Software developers are one of the main groups of people who work with databases.
Recently, I asked a range of software developer blog owners to share their advice for working with databases.
I asked them all a single question:
If you could offer one piece of advice to developers on working with databases, what would it be?
Here are their answers.
I suggested they could provide as much or as little as they like, which is why some answers are shorter than others. All of the responses contain helpful advice for developers working with databases.
Decide early what is more important to you: the structure of the database or your code’s design. Otherwise, you will waste a lot of time, and one of them will suffer anyway.
Make sure you use an excellent layer of rate-limiting with any type of caching for databases that allow public access. I can’t overstate how many times only having a good rate-limiting security has saved me from thousands of dollars of AWS bills.
I wouldn’t really consider myself a database expert. But I would say the biggest advice I could give to someone is to learn about specifics of the engine they’re using and recognize its strengths and weaknesses. For example, just because it’s an SQL database, doesn’t mean it’s going to work the same as every other SQL database out there. Some people consider knowing how their database works an implementation detail and that it’s best to hide it behind a thick layer of abstraction so you can swap it out when you need, but I disagree. A database is not an implementation detail, but a very important and potentially defining aspect of your application.

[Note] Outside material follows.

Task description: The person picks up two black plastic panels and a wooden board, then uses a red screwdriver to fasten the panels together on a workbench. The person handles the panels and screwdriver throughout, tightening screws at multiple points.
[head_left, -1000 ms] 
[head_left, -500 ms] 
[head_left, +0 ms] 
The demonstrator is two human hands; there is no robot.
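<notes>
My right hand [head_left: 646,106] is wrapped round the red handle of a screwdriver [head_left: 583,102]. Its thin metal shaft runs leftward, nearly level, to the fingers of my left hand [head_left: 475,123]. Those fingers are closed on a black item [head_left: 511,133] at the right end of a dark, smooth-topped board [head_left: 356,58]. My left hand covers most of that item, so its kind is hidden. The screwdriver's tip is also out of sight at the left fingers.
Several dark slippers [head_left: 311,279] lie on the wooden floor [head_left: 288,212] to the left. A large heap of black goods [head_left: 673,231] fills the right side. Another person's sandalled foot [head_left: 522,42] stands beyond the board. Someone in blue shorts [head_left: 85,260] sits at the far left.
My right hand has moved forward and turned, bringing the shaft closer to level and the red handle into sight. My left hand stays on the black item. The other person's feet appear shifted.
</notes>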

Always make sure you understand what your code is actually doing when it interacts with the database. If you’re using an ORM, make sure you understand (and check) the SQL it’s writing is what you would expect. If you’re using code-first to handle migrating your database by creating tables and columns, make sure the schema generated is what you expect. Issues that arise due to an incorrect data type, or mis-named column can be costly to find and correct!

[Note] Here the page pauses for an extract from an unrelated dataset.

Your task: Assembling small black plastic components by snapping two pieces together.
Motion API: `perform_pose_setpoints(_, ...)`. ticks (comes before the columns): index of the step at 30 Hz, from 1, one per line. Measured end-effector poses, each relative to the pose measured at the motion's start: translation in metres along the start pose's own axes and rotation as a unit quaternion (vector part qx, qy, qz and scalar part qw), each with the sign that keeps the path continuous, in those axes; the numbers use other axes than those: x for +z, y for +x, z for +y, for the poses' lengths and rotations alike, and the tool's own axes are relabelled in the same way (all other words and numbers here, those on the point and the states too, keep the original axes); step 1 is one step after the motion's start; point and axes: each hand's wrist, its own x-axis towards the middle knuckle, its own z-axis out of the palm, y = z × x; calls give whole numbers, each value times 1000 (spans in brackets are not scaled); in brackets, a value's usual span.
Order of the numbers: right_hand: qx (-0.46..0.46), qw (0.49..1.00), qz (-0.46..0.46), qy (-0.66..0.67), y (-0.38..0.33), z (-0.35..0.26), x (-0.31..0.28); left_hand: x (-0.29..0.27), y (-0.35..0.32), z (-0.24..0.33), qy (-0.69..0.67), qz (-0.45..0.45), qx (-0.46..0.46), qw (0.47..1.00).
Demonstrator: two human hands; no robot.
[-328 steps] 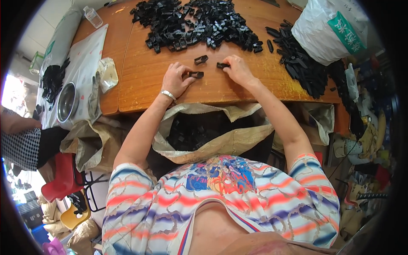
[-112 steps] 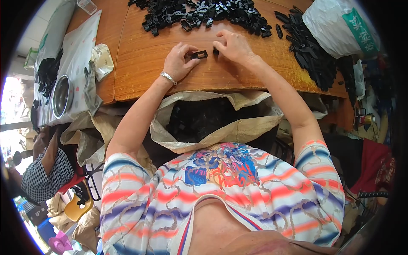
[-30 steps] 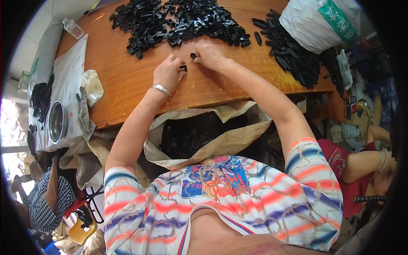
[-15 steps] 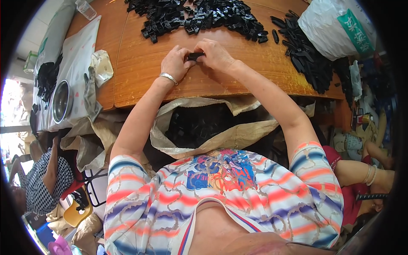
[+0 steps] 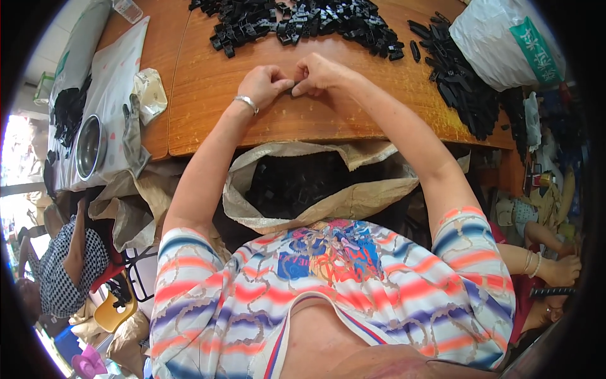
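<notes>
Both hands meet over the wooden table [image 5: 214, 120], pinching a small black plastic part [image 5: 293, 90] between them. My left hand [image 5: 264, 86] has thumb and forefinger closed on its left side. My right hand [image 5: 317, 74] curls its fingers round the other side. Little of the part shows, since the fingertips cover most of it. Just beyond my hands lies a heap of small black plastic parts [image 5: 309, 26]. Between me and the table edge, an open woven sack [image 5: 353, 203] holds more black pieces [image 5: 297, 186].
To the right lie long black plastic pieces [image 5: 464, 98] beside a stuffed white bag [image 5: 489, 47]. On the left are a metal bowl [image 5: 92, 146], a grey glove [image 5: 133, 136] and a clear bottle [image 5: 128, 10]. Other people sit at left [image 5: 72, 268] and right [image 5: 552, 270].
My fingers have closed further over the black part, which shows less than before. The right hand has turned, its wrist bending inward. At right, the other person's hand has moved.
</notes>
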Motion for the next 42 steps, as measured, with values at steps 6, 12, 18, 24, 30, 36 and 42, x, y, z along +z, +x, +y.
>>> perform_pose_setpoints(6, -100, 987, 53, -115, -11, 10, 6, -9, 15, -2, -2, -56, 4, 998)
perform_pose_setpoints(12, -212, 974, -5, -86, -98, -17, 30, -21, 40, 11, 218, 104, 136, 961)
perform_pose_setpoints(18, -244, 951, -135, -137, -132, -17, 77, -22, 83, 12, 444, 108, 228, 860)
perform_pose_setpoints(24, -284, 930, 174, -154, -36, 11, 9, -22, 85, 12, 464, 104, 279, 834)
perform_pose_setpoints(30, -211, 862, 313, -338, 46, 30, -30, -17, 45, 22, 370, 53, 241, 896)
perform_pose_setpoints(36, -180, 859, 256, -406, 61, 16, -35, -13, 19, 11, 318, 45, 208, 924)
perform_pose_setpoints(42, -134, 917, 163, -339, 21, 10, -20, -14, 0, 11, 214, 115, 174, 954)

If I had to give developers working with databases one advice, it would be: make it secure. Every other thing you’ll figure in time – how to structure your tables, how to use ORM, how to optimize queries, how to use indexes, how to do multitenancy. But security may not be on the list of requirements and it may be too late when the need becomes obvious.
So I’d focus on several things:
- Prevent SQL injections – make sure you use an ORM or prepared statements rather than building queries with string concatenation. Otherwise a malicious actor can inject anything in your queries and turn them into a DROP DATABASE query, or worse – one that exfiltrates all the data.

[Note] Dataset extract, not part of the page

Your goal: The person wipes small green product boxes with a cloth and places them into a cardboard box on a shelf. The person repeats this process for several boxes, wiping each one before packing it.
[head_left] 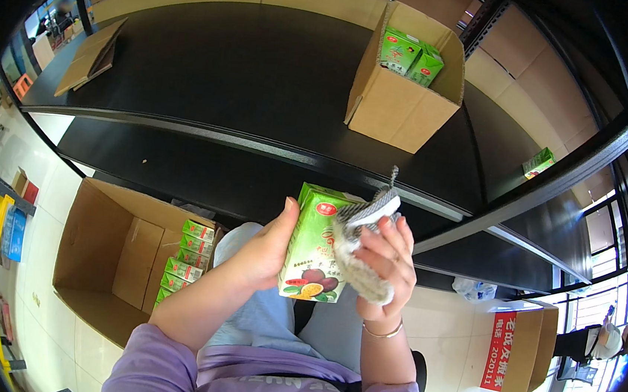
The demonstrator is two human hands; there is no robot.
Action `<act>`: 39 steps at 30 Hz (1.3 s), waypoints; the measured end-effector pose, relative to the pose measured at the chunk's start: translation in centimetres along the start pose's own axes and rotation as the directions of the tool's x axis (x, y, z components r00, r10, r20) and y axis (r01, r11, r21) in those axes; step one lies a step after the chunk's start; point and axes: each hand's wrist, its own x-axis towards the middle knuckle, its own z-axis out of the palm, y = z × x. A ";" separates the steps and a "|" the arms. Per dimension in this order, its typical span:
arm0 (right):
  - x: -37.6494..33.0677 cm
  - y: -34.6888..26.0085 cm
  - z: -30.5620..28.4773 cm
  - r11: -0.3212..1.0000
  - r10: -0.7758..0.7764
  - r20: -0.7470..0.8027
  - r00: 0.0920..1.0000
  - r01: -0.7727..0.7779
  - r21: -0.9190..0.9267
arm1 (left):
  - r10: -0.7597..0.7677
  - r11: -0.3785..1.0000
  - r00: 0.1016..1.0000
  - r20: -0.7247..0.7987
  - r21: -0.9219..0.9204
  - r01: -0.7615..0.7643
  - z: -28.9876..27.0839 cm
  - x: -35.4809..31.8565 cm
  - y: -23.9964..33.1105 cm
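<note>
My left hand point(268, 248) is wrapped round the left side of a green juice carton point(313, 248) with passion fruit pictured near its base. The carton stands upright above my lap, its front toward me. In my right hand point(386, 266) is a fluffy grey-and-white cloth point(363, 271), pressed against the carton's right side and covering part of its front. A striped end of the cloth sticks up above my fingers. Ahead, an open cardboard box point(396, 110) on the black shelf point(228, 69) holds green cartons point(401, 52) of similar look.
A large open cardboard box point(97, 240) at my left has several green cartons point(191, 252) along its right side. Folded cardboard point(91, 57) lies at the shelf's far left; another green carton point(539, 163) sits on the right-hand shelf. A red-marked box point(528, 349) and a person point(589, 343) are at the right.
</note>
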 end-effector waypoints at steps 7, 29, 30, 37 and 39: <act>-0.9 0.1 2.4 0.941 0.214 -0.177 0.961 -0.153 0.302 | 0.104 0.992 0.977 0.185 0.053 -0.116 -0.8 0.0 -1.0; -0.2 -2.6 2.5 0.963 0.166 0.041 0.985 -0.171 0.207 | 0.156 0.914 0.956 -0.248 0.403 -0.045 1.6 0.1 0.7; -0.4 -2.7 2.4 0.964 0.151 0.069 0.986 -0.162 0.211 | 0.123 0.936 0.960 -0.252 0.350 -0.028 1.2 0.2 0.6; -1.6 -3.2 1.4 0.954 0.000 0.228 0.974 -0.068 0.293 | -0.033 0.987 0.993 -0.113 -0.162 0.014 -0.3 1.0 0.4; -2.5 -3.2 1.2 0.944 -0.036 0.251 0.967 -0.049 0.326 | -0.047 0.998 0.987 -0.152 -0.051 0.039 0.0 0.9 1.3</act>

- Support encryption in transit – this often has to be supported by the application’s driver configuration, e.g. by trusting a particular server certificate. Unencrypted communication, even within the same datacenter, is a significant risk and that’s why databases support encryption in transit. (You should also think about encryption at rest, but that’s more of an Ops task)
- Have an audit log at the application level – “who did what” is a very important question from a security and compliance point of view. And no native database functionality can consistently answer the question “who” – it’s the application that manages users. So build an audit trail layer that records who did what changes to what entities/tables.
- Consider record-level encryption for sensitive data – a database can be dumped in full by those who have access (or gain access maliciously). This is how data breaches happen. Sensitive data (like health data, payment data, or even API keys, secrets or tokens) benefits from being encrypted with an application-managed key, so that access to the database alone doesn’t reveal that data. Another option, often used for credit cards, is tokenization, which shifts the encryption responsibility to the tokenization providers. Managing the keys is hard, but even a basic approach is better than nothing.
Security is often viewed as an “operations” responsibility, and this has lead to a lot of tools that try to solve the above problem without touching the application – web application firewalls, heuristics for database access monitoring, trying to extract the current user, etc. But the application is the right place for many of these protections (although certainly not the only place), and as developers we need to be aware of the risks and best practices.
When building and designing databases, sometimes it’s best to just start off with a flat file system until you know exactly what you’re building. In 2020, MongoDB is a joy to work with, easy to get started and NoSQL is the best choice for big data.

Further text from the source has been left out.